Would you retype the listing below word for word, without any of its pictures?
=== Section Start ===
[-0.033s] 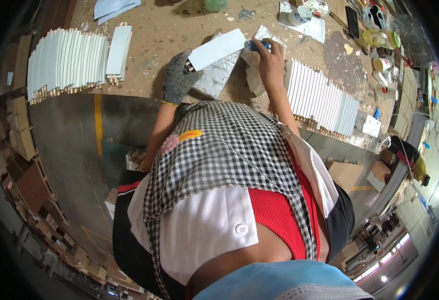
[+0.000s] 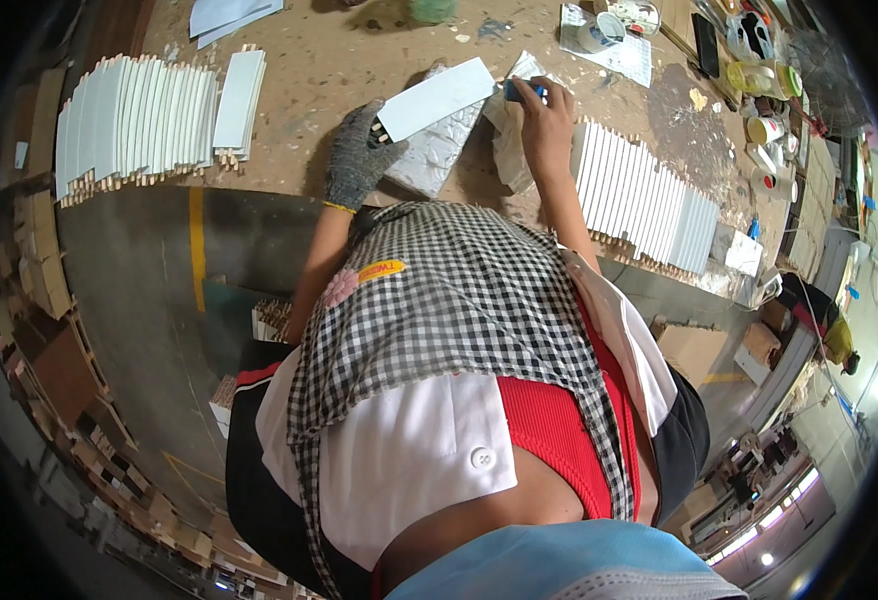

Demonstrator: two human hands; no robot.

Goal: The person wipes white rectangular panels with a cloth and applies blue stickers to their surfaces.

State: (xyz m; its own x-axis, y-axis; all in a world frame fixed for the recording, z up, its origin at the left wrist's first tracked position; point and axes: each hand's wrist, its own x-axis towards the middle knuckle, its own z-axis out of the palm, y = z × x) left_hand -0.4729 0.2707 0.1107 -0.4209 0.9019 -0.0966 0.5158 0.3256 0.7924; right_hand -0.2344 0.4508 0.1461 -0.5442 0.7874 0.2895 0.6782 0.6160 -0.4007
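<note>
My left hand [image 2: 362, 155], in a grey knit glove, grips the near left end of a white painted board [image 2: 439, 98] with short wooden pegs at that end. The board slants up to the right above a plastic-wrapped block [image 2: 433, 155] on the worktable [image 2: 294, 110]. Just past the board's far right end, my bare right hand [image 2: 549, 120] has its fingers closed on a small blue block [image 2: 526, 91]. A narrow gap lies between block and board. Beneath my right hand is a crumpled whitish sheet [image 2: 507, 140].
Rows of white pegged boards stand at left [image 2: 139, 120] and right [image 2: 644, 195], with a smaller stack [image 2: 239, 100] beside the left row. Farther back are a white cup [image 2: 601, 33] on a paper sheet, a phone [image 2: 704, 43] and several jars [image 2: 764, 129].
My right hand has shifted slightly right with the blue block, away from the board's end. My left hand and the board stay nearly in place.
</note>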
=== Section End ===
> Exercise output
[-0.033s] 
[+0.000s] 

Demonstrator: two human hands; no robot.

Goal: The person wipes white rectangular panels with a cloth and applies blue stickers to their surfaces.

State: (xyz m; its own x-axis, y-axis; all in a world frame fixed for the recording, z up, its origin at the left wrist's first tracked position; point and axes: each hand's wrist, its own x-axis towards the middle knuckle, its own z-axis out of the palm, y = z × x) left_hand -0.4729 0.2707 0.1107 -0.4209 0.9019 -0.0966 0.5158 0.3256 0.7924; right_hand -0.2344 0.4508 0.1461 -0.5442 0.7874 0.2895 0.6782 0.6160 -0.4007
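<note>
My left hand [image 2: 362, 155], in a grey knit glove, grips the near left end of a white painted board [image 2: 439, 98] with short wooden pegs at that end. The board slants up to the right above a plastic-wrapped block [image 2: 433, 155] on the worktable [image 2: 294, 110]. Just past the board's far right end, my bare right hand [image 2: 549, 120] has its fingers closed on a small blue block [image 2: 526, 91]. A narrow gap lies between block and board. Beneath my right hand is a crumpled whitish sheet [image 2: 507, 140].
Rows of white pegged boards stand at left [image 2: 139, 120] and right [image 2: 644, 195], with a smaller stack [image 2: 239, 100] beside the left row. Farther back are a white cup [image 2: 601, 33] on a paper sheet, a phone [image 2: 704, 43] and several jars [image 2: 764, 129].
My right hand has shifted slightly right with the blue block, away from the board's end. My left hand and the board stay nearly in place.
</note>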

This completes the response to the exercise.